Data excerpts
^^^^
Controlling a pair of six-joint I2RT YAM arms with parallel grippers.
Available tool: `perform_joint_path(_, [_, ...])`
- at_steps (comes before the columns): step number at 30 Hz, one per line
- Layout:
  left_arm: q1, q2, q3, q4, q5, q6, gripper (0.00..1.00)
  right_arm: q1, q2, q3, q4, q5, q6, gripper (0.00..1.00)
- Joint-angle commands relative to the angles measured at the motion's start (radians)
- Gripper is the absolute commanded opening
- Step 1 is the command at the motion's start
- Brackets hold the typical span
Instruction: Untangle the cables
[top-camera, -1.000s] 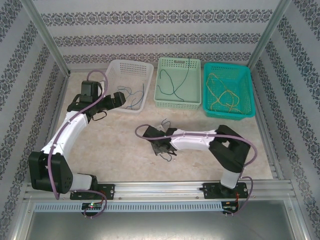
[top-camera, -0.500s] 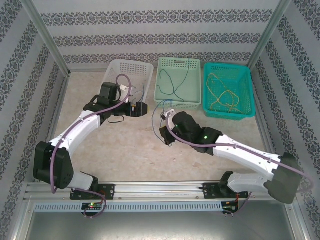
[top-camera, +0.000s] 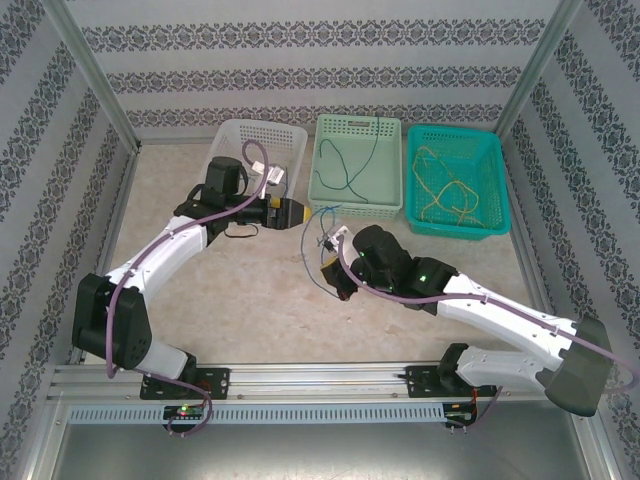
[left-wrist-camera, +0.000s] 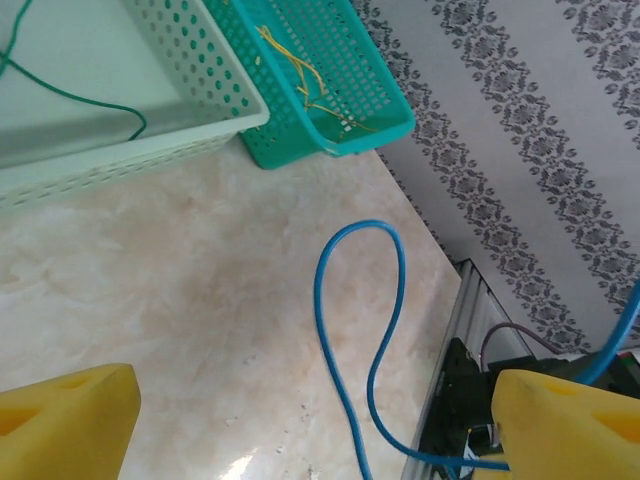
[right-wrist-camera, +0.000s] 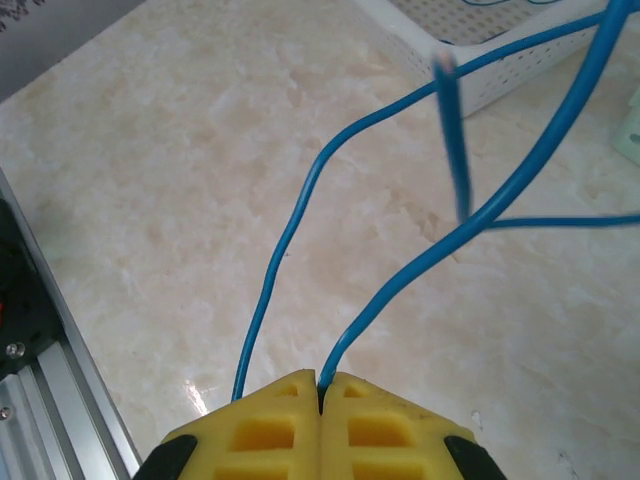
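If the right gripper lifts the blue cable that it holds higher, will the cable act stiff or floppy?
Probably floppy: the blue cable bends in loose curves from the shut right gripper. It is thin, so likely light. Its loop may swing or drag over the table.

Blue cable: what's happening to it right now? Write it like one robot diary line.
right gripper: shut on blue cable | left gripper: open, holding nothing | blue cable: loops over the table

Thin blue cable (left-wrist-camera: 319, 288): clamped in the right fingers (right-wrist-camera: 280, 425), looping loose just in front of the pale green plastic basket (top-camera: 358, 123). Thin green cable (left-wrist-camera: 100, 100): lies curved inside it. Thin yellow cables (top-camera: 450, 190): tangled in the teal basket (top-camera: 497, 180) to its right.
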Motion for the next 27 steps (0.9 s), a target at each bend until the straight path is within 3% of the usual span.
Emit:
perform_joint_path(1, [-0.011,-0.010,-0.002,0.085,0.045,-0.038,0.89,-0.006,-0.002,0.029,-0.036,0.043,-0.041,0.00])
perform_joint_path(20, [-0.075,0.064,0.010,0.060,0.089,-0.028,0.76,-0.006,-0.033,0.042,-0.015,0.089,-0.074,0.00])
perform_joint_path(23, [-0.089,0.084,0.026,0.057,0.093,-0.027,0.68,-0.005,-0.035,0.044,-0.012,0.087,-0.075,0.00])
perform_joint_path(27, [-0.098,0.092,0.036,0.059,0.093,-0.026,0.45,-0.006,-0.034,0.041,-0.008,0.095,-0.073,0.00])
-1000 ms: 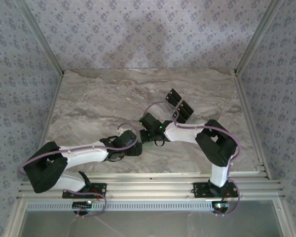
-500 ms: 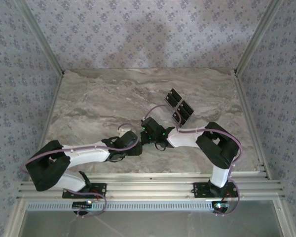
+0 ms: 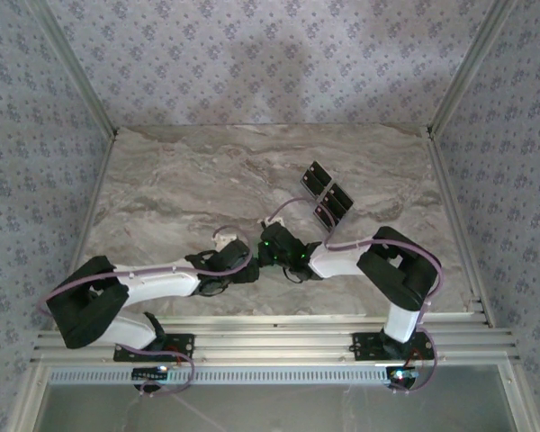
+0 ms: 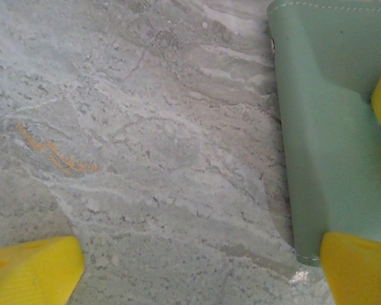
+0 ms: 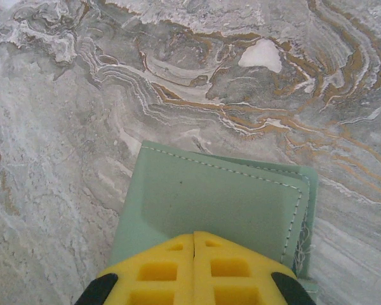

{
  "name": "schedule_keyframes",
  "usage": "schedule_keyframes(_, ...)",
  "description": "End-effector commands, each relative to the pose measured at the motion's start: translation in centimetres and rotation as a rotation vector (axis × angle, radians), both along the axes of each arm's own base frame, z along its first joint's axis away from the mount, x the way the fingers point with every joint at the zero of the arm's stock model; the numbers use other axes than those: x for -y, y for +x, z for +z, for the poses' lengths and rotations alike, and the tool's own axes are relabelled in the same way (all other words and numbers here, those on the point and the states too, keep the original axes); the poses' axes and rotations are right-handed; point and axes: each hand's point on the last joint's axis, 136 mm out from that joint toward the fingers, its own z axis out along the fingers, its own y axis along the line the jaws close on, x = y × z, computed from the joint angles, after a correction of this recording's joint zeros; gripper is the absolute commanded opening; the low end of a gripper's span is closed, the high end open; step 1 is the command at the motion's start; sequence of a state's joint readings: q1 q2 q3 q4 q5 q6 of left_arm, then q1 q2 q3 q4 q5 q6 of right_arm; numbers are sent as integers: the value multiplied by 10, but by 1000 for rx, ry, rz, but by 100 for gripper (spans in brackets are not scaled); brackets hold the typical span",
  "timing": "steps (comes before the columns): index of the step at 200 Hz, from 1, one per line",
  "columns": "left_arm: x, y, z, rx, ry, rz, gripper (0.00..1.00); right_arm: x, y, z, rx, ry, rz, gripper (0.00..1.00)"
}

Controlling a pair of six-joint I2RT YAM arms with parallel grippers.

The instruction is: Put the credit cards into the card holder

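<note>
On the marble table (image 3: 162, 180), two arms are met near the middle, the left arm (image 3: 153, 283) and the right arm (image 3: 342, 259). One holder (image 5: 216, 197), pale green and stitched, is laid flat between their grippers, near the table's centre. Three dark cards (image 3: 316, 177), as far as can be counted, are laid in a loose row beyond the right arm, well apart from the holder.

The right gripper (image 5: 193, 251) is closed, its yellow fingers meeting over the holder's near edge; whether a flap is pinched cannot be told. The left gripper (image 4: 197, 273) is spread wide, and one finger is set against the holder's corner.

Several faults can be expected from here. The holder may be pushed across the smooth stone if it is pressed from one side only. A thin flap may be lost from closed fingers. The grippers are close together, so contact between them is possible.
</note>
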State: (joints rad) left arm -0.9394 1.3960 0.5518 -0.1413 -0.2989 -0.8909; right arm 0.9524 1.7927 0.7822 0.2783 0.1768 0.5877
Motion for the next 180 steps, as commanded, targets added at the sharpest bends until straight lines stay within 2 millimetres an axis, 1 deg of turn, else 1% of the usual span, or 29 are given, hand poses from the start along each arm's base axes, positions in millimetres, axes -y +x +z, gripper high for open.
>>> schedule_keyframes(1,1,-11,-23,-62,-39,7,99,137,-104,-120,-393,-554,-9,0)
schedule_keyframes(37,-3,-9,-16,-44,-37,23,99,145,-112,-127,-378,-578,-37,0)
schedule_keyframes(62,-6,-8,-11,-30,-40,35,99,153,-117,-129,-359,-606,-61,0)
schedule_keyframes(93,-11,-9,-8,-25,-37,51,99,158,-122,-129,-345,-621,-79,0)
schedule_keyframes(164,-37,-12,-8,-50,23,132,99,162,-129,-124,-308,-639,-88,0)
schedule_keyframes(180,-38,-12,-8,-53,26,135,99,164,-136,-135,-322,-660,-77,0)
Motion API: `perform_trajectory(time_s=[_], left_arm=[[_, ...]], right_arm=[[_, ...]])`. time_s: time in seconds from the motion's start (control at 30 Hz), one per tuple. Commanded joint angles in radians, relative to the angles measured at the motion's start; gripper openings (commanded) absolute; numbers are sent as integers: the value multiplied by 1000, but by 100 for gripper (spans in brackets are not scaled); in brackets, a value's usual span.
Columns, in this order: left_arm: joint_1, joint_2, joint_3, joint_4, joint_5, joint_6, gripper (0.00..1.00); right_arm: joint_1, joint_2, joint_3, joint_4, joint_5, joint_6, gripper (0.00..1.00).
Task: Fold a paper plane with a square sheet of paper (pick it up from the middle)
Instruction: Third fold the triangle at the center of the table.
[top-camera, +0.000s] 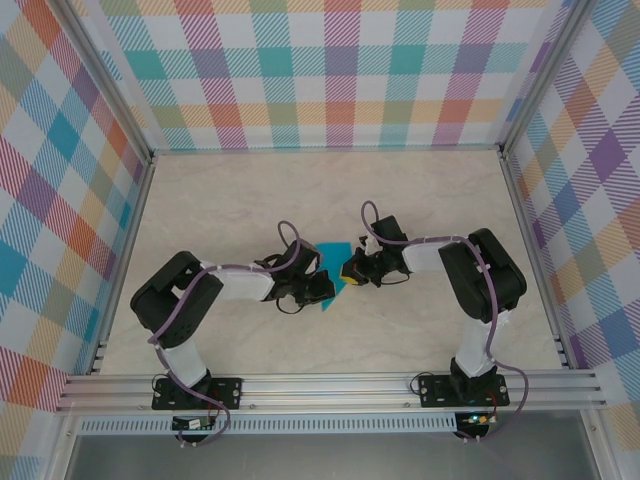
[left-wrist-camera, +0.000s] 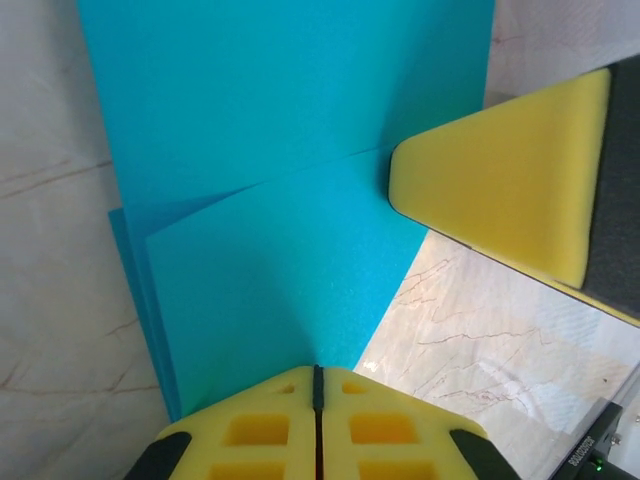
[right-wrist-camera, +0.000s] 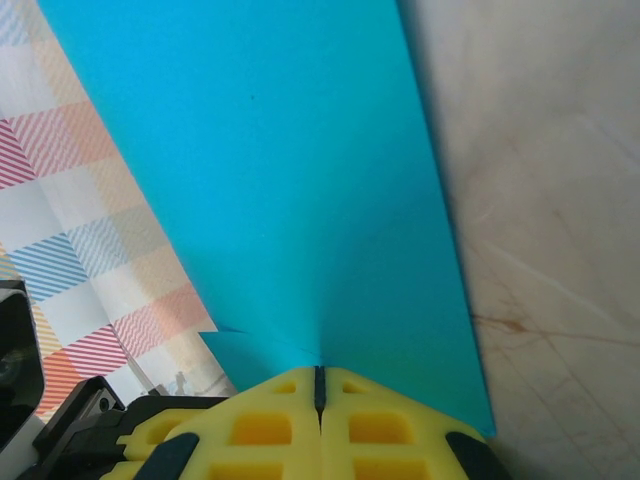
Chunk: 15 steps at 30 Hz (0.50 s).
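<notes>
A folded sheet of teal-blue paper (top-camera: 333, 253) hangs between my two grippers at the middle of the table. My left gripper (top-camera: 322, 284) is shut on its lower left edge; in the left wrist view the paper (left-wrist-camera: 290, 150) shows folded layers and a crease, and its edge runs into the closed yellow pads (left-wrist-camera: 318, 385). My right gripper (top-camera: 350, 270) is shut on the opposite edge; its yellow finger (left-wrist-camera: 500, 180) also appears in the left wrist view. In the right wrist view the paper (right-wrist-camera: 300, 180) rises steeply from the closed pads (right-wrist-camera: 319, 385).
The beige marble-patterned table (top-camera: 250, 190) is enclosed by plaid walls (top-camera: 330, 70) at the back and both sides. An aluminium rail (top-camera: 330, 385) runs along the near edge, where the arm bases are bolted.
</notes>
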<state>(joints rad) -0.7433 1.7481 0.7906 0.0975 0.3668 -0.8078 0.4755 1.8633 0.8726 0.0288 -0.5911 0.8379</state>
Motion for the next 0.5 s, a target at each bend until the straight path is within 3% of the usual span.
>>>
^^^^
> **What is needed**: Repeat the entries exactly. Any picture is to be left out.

> **Response box**:
Controlling a pair of six-joint I2RT YAM arms with parallel grippers.
Available tool: `perform_joint_path(_, [_, ...])`
- at_steps (comes before the columns): step number at 30 Hz, one per line
- Layout:
  left_arm: q1, q2, q3, q4, q5, q6, gripper (0.00..1.00)
  right_arm: q1, q2, q3, q4, q5, q6, gripper (0.00..1.00)
- Joint-angle commands relative to the angles measured at the motion's start (radians)
- Gripper is the absolute commanded opening
- Step 1 is the command at the motion's start
- Brackets hold the typical span
Instruction: Untangle the cables
[top-camera, -1.000s] 
[top-camera, -0.500s] 
[top-camera, +0.000s] 
[left-wrist-camera, +0.000s] 
[right-wrist-camera, +0.000s] 
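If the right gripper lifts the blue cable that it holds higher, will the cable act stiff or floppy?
Probably floppy: the blue cable bends in loose curves from the shut right gripper. It is thin, so likely light. Its loop may swing or drag over the table.

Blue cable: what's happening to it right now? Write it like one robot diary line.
right gripper: shut on blue cable | left gripper: open, holding nothing | blue cable: loops over the table

Thin blue cable (left-wrist-camera: 319, 288): clamped in the right fingers (right-wrist-camera: 280, 425), looping loose just in front of the pale green plastic basket (top-camera: 358, 123). Thin green cable (left-wrist-camera: 100, 100): lies curved inside it. Thin yellow cables (top-camera: 450, 190): tangled in the teal basket (top-camera: 497, 180) to its right.
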Motion for the next 27 steps (0.9 s), a target at each bend until the straight path is within 3% of the usual span.
Emit:
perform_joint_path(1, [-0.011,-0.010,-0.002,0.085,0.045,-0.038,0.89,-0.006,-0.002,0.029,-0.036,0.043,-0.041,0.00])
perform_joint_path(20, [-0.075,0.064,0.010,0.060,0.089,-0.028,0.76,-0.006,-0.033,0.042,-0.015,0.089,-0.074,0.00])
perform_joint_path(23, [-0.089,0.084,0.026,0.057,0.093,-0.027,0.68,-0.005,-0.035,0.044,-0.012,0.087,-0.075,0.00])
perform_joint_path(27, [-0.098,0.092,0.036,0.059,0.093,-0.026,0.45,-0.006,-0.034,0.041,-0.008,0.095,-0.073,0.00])
-1000 ms: 
-500 ms: 
+0 ms: 
+0 ms: 
+0 ms: 

{
  "name": "schedule_keyframes",
  "usage": "schedule_keyframes(_, ...)",
  "description": "End-effector commands, each relative to the pose measured at the motion's start: translation in centimetres and rotation as a rotation vector (axis × angle, radians), both along the axes of each arm's own base frame, z along its first joint's axis away from the mount, x the way the fingers point with every joint at the zero of the arm's stock model; the numbers use other axes than those: x for -y, y for +x, z for +z, for the poses' lengths and rotations alike, and the tool's own axes are relabelled in the same way (all other words and numbers here, those on the point and the states too, keep the original axes); the poses' axes and rotations are right-handed; point and axes: each hand's point on the last joint's axis, 136 mm out from that joint toward the fingers, its own z axis out along the fingers, its own y axis along the line the jaws close on, x = y × z, computed from the joint angles, after a correction of this recording's joint zeros; gripper is the absolute commanded opening; the low end of a gripper's span is closed, the high end open; step 1 is the command at the motion's start; sequence of a state's joint readings: q1 q2 q3 q4 q5 q6 of left_arm, then q1 q2 q3 q4 q5 q6 of right_arm; numbers are sent as integers: the value multiplied by 10, but by 1000 for rx, ry, rz, but by 100 for gripper (spans in brackets are not scaled); brackets hold the typical span",
  "timing": "steps (comes before the columns): index of the step at 200 Hz, from 1, one per line",
  "columns": "left_arm: x, y, z, rx, ry, rz, gripper (0.00..1.00); right_arm: x, y, z, rx, ry, rz, gripper (0.00..1.00)"
}

Controlling a pair of six-joint I2RT YAM arms with parallel grippers.

The instruction is: Put the credit cards into the card holder

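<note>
On the marble table (image 3: 162, 180), two arms are met near the middle, the left arm (image 3: 153, 283) and the right arm (image 3: 342, 259). One holder (image 5: 216, 197), pale green and stitched, is laid flat between their grippers, near the table's centre. Three dark cards (image 3: 316, 177), as far as can be counted, are laid in a loose row beyond the right arm, well apart from the holder.

The right gripper (image 5: 193, 251) is closed, its yellow fingers meeting over the holder's near edge; whether a flap is pinched cannot be told. The left gripper (image 4: 197, 273) is spread wide, and one finger is set against the holder's corner.

Several faults can be expected from here. The holder may be pushed across the smooth stone if it is pressed from one side only. A thin flap may be lost from closed fingers. The grippers are close together, so contact between them is possible.
</note>
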State: (joints rad) left arm -0.9394 1.3960 0.5518 -0.1413 -0.2989 -0.8909; right arm 0.9524 1.7927 0.7822 0.2783 0.1768 0.5877
Motion for the next 180 steps, as commanded, targets added at the sharpest bends until straight lines stay within 2 millimetres an axis, 1 deg of turn, else 1% of the usual span, or 29 are given, hand poses from the start along each arm's base axes, positions in millimetres, axes -y +x +z, gripper high for open.
>>> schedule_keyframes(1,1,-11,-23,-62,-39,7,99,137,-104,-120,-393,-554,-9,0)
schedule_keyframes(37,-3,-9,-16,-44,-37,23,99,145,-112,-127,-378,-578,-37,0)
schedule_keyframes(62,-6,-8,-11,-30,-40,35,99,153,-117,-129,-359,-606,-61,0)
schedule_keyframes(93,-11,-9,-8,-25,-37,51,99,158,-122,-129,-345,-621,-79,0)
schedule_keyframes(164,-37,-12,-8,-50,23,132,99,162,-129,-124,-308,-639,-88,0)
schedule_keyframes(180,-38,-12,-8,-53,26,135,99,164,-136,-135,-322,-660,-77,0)
Motion API: `perform_trajectory(time_s=[_], left_arm=[[_, ...]], right_arm=[[_, ...]])`. time_s: time in seconds from the motion's start (control at 30 Hz), one per tuple. Commanded joint angles in radians, relative to the angles measured at the motion's start; gripper openings (commanded) absolute; numbers are sent as integers: the value multiplied by 1000, but by 100 for gripper (spans in brackets are not scaled); in brackets, a value's usual span.
Columns, in this order: left_arm: joint_1, joint_2, joint_3, joint_4, joint_5, joint_6, gripper (0.00..1.00); right_arm: joint_1, joint_2, joint_3, joint_4, joint_5, joint_6, gripper (0.00..1.00).
Task: Fold a paper plane with a square sheet of paper (pick it up from the middle)
Instruction: Third fold the triangle at the center of the table.
[top-camera, +0.000s] 
[left-wrist-camera, +0.000s] 
[right-wrist-camera, +0.000s] 
Chunk: 15 steps at 30 Hz (0.50 s).
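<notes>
A folded sheet of teal-blue paper (top-camera: 333, 253) hangs between my two grippers at the middle of the table. My left gripper (top-camera: 322, 284) is shut on its lower left edge; in the left wrist view the paper (left-wrist-camera: 290, 150) shows folded layers and a crease, and its edge runs into the closed yellow pads (left-wrist-camera: 318, 385). My right gripper (top-camera: 350, 270) is shut on the opposite edge; its yellow finger (left-wrist-camera: 500, 180) also appears in the left wrist view. In the right wrist view the paper (right-wrist-camera: 300, 180) rises steeply from the closed pads (right-wrist-camera: 319, 385).
The beige marble-patterned table (top-camera: 250, 190) is enclosed by plaid walls (top-camera: 330, 70) at the back and both sides. An aluminium rail (top-camera: 330, 385) runs along the near edge, where the arm bases are bolted.
</notes>
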<state>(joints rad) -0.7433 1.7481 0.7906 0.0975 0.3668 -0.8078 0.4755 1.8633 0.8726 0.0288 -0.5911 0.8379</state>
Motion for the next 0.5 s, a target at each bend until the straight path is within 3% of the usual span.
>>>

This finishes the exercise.